_Instructions for the task_
Leave every picture out and return the rest of the listing verbatim.

_Information supplied_
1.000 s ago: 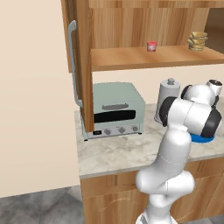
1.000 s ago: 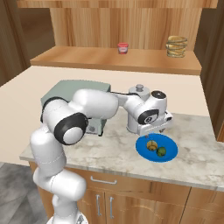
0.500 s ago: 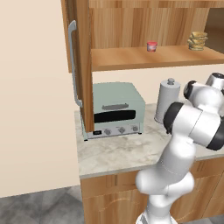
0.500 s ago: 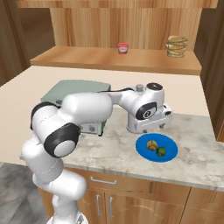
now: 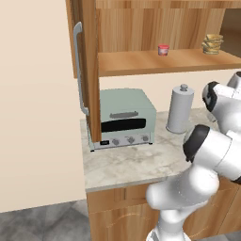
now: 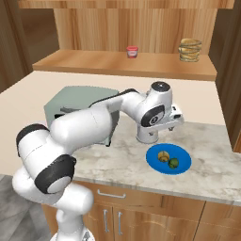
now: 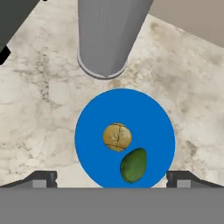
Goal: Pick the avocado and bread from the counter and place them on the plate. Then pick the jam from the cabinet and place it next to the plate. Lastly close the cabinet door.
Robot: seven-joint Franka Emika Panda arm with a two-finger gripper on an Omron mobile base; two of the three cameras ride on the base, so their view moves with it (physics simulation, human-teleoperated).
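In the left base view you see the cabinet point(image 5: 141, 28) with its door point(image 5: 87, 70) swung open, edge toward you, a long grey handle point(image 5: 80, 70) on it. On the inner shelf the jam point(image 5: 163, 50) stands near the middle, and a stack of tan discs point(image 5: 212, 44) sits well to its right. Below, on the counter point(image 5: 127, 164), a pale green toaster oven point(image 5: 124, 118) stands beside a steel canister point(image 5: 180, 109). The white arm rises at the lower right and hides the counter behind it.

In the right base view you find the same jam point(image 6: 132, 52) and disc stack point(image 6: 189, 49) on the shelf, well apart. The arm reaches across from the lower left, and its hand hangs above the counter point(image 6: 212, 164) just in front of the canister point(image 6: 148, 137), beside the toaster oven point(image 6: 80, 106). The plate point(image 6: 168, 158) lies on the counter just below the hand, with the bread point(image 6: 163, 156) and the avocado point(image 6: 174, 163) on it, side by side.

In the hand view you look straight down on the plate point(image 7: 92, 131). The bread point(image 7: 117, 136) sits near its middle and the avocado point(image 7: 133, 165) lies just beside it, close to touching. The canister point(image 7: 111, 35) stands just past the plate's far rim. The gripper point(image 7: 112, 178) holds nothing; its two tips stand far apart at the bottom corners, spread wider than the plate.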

_Response to this task_
1.000 s ago: 
1.000 s ago: 
0.500 s ago: 
0.500 s ago: 
now: 
now: 
now: 
Goal: Pick the avocado and bread from the counter and place them on the plate. Then pick the jam from the cabinet and place it next to the plate. Lastly close the cabinet door.
Robot: seven-joint Franka Emika Panda arm with a two-finger gripper on an Omron mobile base; two of the three cameras ride on the base, so their view moves with it (physics simulation, human-teleoperated).
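In the left base view you see the cabinet point(image 5: 141, 28) with its door point(image 5: 87, 70) swung open, edge toward you, a long grey handle point(image 5: 80, 70) on it. On the inner shelf the jam point(image 5: 163, 50) stands near the middle, and a stack of tan discs point(image 5: 212, 44) sits well to its right. Below, on the counter point(image 5: 127, 164), a pale green toaster oven point(image 5: 124, 118) stands beside a steel canister point(image 5: 180, 109). The white arm rises at the lower right and hides the counter behind it.

In the right base view you find the same jam point(image 6: 132, 52) and disc stack point(image 6: 189, 49) on the shelf, well apart. The arm reaches across from the lower left, and its hand hangs above the counter point(image 6: 212, 164) just in front of the canister point(image 6: 148, 137), beside the toaster oven point(image 6: 80, 106). The plate point(image 6: 168, 158) lies on the counter just below the hand, with the bread point(image 6: 163, 156) and the avocado point(image 6: 174, 163) on it, side by side.

In the hand view you look straight down on the plate point(image 7: 92, 131). The bread point(image 7: 117, 136) sits near its middle and the avocado point(image 7: 133, 165) lies just beside it, close to touching. The canister point(image 7: 111, 35) stands just past the plate's far rim. The gripper point(image 7: 112, 178) holds nothing; its two tips stand far apart at the bottom corners, spread wider than the plate.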

The exercise has been completed in full.